Her eyes moved up and down.
"Excellent. We're communicating. Now… just a moment." Bekker stepped away from Sybil's bed and looked down the corridor. He could see just the corner of the nurses' station, a hundred feet away, and the cap on the head of a nurse, bowed over the desk, busy. Nobody else. He went back to the bed, pulled a chair up and sat where Sybil could see him. "I would like to explain my studies to you," he said. "I'm studying death, and you're going to be a wonderful participant."
Sybil's eyes were fixed on him as he began to talk.
And when he left, fifteen minutes later, she looked up at the CNN commentator and began to strain. If only… if only. It took twenty minutes, exhausting her, but suddenly there was a click and the word processor was up. Now. She needed a B.
When the nurse came by a half-hour later, Sybil was staring at the word processor. On the screen was a single B.
"Oh, what happened?" the nurse asked.
They all knew Sybil Hart could no longer operate the equipment. They'd left the switch attached because her husband had insisted. For morale. "You must've had a little twitch, there," the nurse said, patting Sybil's unfeeling leg. "Let me get the TV back for you."
Sybil watched in despair as the B disappeared, replaced by the tanned face and stupid shining teeth of the CNN commentator.
Four floors below, Bekker wandered through the pathology lab, whistling tunelessly, lost in not-quite-thought. The lab was cool, familiar. He thought of Sybil, dying. If only he could have a patient just a little early, just five minutes. If he could take a dying patient apart, watch the mechanism…
Bekker popped two MDMAs. Beauty broke into his jig.
CHAPTER 7
Light.
Lucas moved his head and cracked an eye. Sunlight sliced between the slats in the blinds and cut across the bed. Daylight? He sat up, yawning, and looked at the clock. Two o'clock. Telephone ringing.

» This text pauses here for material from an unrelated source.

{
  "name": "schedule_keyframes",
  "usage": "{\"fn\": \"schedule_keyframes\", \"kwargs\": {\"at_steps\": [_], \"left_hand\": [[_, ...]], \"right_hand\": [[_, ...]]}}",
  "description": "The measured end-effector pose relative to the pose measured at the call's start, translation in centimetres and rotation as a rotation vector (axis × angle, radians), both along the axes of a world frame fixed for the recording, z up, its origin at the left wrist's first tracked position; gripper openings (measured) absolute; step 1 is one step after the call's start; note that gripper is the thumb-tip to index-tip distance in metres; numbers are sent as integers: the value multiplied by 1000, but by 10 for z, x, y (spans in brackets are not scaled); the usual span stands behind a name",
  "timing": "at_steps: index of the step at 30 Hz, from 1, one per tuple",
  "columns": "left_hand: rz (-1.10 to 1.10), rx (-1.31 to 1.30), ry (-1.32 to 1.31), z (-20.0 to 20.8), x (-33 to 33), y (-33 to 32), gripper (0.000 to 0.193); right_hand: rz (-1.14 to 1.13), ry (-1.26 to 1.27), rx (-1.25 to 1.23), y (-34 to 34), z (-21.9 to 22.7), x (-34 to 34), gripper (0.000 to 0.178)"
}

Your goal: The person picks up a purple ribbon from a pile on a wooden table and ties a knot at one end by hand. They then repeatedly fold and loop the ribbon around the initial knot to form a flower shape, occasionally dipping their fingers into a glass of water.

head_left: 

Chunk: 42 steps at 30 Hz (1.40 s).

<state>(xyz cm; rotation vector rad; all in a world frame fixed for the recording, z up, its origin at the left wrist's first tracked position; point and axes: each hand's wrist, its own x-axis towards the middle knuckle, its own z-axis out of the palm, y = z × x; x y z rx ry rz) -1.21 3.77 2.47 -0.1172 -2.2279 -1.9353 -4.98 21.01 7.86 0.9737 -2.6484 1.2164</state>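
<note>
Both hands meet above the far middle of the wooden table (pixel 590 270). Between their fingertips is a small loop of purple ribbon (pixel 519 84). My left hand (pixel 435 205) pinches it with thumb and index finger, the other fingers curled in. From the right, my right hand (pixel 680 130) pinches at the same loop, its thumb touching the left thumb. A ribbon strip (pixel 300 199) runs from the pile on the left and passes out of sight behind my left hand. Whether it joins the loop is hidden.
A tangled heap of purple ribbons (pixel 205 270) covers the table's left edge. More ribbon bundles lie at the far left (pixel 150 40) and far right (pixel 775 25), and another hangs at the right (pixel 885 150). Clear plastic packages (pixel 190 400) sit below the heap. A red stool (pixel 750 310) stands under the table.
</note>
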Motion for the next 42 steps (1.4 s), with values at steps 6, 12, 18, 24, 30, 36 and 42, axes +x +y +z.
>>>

"Jesus…" He'd been in bed for nine hours: he hadn't slept that long for months. He'd unplugged the bedroom phone, not wanting it to ring if he did manage to sleep. Now he rolled out, yawned and stretched as he walked into the kitchen and picked up the telephone.
"Yeah. Davenport." He'd left the kitchen blinds up the night before and saw, up the block, a woman walking with an Irish setter on a leash.
"Lucas? Daniel…"
"Yeah."
"I've been talking to people. We're going with television."
"Terrific. What time's the press conference?" The woman was closer now, and Lucas was suddenly aware that he was standing naked in front of a window that was barely knee-high.
"Tomorrow."
"Tomorrow?" Lucas frowned at the phone. "You gotta do it today."
"Can't. No time. We didn't decide until a half-hour ago-Homicide still doesn't like it."
"They think it makes them look bad…" The woman was one lot away, and Lucas squatted, getting down out of sight.
"Whatever. Anyway, it'll take the rest of the day to get a package together. I've got to meet with the county attorney about the legal angles, figure out if we're gonna try to pull full-time surveillance on Bekker, and all that. We're sorting it out now. I left some messages at your office, but when you didn't get back, I figured you were on the street."
"Uh, yeah," Lucas said. He looked around the kitchen. Unwashed dishes were stacked in the sink and microwave-dinner boxes were crushed into a plastic wastebasket. Bills were piled on the kitchen table with books, magazines, catalogues-two weeks' worth of mail, unopened. He was living like a pig. "Just walked in the door."